Maybe something simpler?
He remembered he owned a tablet—currently gathering dust.
He’d dig it out, load Fruit Ninja or the like; he’d seen cats swipe at those games on short-video apps.
If Xiao Yu could turn human, surely she couldn’t be worse than an actual kitten?
Lost in that thought, Ai Qing sprinted across a field and ate a sniper bullet to the head.
“What the hell?” Kong Fugui stared at his downed teammate, who was instantly finished off. “Day-dreaming?”

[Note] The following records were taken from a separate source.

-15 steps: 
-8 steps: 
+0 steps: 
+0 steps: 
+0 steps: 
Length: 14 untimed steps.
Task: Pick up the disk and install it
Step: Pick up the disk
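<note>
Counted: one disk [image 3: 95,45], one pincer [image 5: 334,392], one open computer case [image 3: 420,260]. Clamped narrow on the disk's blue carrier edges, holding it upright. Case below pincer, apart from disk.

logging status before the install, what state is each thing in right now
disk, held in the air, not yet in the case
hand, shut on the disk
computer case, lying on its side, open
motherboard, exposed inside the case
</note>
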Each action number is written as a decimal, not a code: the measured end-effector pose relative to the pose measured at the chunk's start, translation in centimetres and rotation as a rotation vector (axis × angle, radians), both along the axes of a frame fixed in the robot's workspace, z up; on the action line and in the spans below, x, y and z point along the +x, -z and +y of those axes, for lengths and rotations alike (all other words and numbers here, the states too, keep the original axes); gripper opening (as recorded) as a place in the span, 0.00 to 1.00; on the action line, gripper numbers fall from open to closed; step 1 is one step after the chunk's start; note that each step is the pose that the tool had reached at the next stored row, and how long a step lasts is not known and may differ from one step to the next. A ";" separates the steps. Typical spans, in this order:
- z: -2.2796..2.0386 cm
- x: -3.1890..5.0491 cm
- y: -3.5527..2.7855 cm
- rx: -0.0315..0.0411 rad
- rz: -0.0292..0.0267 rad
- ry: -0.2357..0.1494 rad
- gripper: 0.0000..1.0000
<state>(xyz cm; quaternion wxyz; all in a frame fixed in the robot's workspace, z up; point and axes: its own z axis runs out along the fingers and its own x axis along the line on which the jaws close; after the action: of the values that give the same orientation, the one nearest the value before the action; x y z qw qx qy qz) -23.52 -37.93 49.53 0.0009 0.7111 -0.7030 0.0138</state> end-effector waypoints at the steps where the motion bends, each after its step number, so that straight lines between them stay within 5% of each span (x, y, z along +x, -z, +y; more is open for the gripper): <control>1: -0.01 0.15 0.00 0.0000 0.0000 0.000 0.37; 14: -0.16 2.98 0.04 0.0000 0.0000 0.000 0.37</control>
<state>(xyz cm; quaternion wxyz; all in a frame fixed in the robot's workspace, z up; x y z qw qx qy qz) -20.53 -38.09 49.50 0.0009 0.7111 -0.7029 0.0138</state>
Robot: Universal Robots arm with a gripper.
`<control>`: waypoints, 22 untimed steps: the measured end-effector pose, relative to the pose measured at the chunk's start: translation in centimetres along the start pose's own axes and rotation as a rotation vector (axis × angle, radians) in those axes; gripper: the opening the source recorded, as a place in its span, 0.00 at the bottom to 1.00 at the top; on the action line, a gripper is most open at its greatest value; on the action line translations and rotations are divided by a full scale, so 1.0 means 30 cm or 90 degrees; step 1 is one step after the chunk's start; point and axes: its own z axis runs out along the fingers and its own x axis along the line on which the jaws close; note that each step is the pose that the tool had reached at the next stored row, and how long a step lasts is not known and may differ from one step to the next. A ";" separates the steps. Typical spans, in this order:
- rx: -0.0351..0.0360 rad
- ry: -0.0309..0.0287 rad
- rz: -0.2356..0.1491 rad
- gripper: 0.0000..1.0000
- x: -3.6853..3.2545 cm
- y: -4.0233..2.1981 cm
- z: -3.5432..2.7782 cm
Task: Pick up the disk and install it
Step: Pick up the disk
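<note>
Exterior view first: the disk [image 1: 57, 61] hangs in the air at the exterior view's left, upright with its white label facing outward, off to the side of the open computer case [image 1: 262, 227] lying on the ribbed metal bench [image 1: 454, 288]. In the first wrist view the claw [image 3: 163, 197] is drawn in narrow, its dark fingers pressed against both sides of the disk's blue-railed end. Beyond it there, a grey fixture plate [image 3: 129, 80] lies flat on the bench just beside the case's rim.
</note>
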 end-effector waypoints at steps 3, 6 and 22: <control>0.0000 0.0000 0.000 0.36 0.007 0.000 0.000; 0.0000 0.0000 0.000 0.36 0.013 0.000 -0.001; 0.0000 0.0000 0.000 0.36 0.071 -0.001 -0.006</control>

“My bad—focused next round.” Ai Qing cleared his throat, cheeks warm.
Pathetic.
Even when he’s out with the guys, Xiao Yu hijacks his brain.
Too much damn responsibility.
Since she can become human, he wants her to learn normal life skills, bit by bit.
Right now she’s miles from that goal.
While dead and waiting for the squad, he alt-tabbed to Baidu and typed:
[How can an undocumented person get an ID?]
[No birth certificate, no biological parents—how to obtain an ID?]
[Things you can’t do without an ID?]
After scrolling through pages of bleak legalese, he exhaled.
Honestly, day-to-day life in China without an ID isn’t impossible—especially for a shut-in like Xiao Yu.
Shopping, dining, most entertainment venues don’t ask for papers; only hotels, cyber-cafés and similar places demand it.
Still, she needs WeChat for convenience, and that means... a phone.
He rubbed his chin again and glanced at his own three-year-old handset.
Yeah, time for an upgrade; the old one can become her toy.
If she breaks it, no tears lost.
Rent, though, was deposit-plus-one-month upfront.
He’d moved in February; by April he’d paid 2,000 yuan deposit plus 4,000 yuan rent.
May would bring another 2,000 for April.
Despite living on instant noodles and collecting roughly 1,000 a month from his old novel, spare cash was thin—about 5,000 yuan total.
If the new book hadn’t been performing... crap!
He suddenly remembered: this afternoon at two his new novel should have hit the Starry River promo slot.
He yanked out his phone, opened the Qidian app, flipped to the recommended list, and there it was—My Childhood Friend Turns into a Cat.
A slow, satisfied grin spread across his face.
He’d spent the afternoon cat-hunting with Kong Fugui, then got dragged here, brain spinning over Xiao Yu—almost forgot the biggest thing in his life.
Seeing his title on that banner, he could already taste next Friday’s pay-day; royalties equals Xiao Yu fund.
“What’re you staring at?” Kong Fugui leaned over. “Your book on there?”
Startled, Ai Qing flipped the phone face-down, calm as steel. “Just studying. You guys ready?”
“Yep, next match!” Kong Fugui turned away, already queuing.
But when Ai Qing glanced left, he caught Xiao Youqian watching his screen.
She met his eyes, smiled slyly, and gave him a silent thumbs-up. “Pretty impressive.”
Ai Qing: “......”
Damn it, you two... caught between them is no place to be.
“Lao Wu, swap seats?”
“You guess why I grabbed the wall spot?” Wu Yong answered, deadpan.